---- Entries provided

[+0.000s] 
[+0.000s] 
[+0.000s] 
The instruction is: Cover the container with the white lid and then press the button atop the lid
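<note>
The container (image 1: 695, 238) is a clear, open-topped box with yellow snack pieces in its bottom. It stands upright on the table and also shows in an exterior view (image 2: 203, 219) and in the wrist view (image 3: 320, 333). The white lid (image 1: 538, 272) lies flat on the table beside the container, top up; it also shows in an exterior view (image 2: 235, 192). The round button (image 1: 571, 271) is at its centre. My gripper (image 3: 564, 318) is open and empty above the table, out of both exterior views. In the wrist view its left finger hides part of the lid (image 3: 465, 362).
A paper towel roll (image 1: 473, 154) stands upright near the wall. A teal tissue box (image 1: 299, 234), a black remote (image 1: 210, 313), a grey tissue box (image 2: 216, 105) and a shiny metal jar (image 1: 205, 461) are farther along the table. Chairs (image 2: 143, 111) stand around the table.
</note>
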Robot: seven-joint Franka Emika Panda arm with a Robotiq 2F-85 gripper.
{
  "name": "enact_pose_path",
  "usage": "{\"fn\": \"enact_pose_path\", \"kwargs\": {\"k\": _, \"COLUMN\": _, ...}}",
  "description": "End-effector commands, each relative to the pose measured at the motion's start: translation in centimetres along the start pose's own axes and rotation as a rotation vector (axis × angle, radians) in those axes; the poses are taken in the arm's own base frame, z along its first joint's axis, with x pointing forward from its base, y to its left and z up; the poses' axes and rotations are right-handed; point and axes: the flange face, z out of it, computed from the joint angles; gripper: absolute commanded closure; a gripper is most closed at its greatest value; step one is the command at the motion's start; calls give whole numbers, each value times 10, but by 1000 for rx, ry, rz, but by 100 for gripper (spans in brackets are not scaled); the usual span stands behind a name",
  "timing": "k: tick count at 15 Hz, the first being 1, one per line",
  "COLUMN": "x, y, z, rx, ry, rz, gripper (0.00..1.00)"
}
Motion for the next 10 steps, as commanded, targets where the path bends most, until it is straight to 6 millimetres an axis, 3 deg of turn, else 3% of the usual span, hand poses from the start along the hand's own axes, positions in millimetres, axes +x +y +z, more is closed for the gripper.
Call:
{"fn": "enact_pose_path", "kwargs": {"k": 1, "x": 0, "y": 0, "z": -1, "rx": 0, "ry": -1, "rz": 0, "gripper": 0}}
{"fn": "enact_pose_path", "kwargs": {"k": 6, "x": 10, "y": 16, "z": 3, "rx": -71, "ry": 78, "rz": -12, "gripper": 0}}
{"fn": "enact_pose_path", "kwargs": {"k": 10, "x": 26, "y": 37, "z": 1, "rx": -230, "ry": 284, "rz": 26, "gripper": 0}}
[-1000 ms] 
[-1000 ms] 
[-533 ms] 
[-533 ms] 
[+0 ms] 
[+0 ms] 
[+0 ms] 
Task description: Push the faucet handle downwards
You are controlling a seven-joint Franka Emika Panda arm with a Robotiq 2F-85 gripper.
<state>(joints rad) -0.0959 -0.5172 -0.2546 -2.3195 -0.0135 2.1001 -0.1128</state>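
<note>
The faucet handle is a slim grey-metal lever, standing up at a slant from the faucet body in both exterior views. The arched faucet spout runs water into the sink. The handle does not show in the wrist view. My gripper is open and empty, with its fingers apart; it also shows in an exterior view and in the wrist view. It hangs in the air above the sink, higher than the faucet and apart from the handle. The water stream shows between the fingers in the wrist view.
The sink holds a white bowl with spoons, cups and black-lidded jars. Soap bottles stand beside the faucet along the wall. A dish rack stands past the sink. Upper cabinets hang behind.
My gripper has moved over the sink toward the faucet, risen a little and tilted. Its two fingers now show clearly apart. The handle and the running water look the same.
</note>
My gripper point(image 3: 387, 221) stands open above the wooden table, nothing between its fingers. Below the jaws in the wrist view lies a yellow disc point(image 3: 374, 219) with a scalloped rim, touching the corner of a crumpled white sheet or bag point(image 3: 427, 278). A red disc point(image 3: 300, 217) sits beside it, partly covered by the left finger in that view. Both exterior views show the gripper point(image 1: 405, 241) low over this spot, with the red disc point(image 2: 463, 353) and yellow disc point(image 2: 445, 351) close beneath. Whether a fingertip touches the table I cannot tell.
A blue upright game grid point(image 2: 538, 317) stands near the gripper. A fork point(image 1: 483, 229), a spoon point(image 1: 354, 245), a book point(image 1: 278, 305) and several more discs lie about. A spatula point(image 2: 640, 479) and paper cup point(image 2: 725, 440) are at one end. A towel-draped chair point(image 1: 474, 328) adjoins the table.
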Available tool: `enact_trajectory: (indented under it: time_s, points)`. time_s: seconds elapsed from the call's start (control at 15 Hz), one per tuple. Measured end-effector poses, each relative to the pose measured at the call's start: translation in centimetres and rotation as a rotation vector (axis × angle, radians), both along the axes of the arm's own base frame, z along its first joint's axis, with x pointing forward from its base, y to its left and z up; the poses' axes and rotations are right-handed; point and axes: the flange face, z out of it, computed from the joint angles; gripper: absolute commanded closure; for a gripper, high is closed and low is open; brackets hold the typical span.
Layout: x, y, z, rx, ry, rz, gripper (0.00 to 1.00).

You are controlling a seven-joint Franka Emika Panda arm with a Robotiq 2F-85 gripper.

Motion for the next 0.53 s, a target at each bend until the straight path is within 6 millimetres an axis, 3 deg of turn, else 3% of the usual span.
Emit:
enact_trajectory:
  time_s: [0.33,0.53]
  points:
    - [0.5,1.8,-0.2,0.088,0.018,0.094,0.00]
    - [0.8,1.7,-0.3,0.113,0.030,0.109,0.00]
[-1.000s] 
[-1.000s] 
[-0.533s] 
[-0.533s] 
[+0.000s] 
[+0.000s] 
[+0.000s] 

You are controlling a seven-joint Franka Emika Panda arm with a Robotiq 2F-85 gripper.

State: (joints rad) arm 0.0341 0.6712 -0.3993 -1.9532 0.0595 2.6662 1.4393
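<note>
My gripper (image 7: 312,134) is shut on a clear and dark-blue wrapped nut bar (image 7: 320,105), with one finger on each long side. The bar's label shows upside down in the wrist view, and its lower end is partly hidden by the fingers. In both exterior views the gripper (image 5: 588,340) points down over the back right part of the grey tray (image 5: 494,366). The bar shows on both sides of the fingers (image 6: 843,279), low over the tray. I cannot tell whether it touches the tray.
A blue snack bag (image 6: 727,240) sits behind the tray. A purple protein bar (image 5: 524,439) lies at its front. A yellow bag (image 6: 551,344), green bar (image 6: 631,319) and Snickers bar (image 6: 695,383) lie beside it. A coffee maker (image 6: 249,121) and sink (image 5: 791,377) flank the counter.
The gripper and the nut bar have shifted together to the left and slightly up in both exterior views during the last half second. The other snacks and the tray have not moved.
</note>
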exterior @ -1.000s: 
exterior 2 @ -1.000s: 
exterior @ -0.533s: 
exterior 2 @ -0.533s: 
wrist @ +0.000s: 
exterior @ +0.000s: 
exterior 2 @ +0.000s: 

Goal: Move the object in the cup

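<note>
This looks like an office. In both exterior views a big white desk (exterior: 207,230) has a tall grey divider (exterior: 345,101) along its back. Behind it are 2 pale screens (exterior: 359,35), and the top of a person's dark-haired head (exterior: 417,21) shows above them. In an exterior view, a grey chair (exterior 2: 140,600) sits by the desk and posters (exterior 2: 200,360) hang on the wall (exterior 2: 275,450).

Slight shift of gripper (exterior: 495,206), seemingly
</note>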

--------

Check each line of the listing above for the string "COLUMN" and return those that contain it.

  "usage": "{\"fn\": \"enact_pose_path\", \"kwargs\": {\"k\": _, \"COLUMN\": _, ...}}",
  "COLUMN": "x, y, z, rx, ry, rz, gripper (0.00..1.00)"

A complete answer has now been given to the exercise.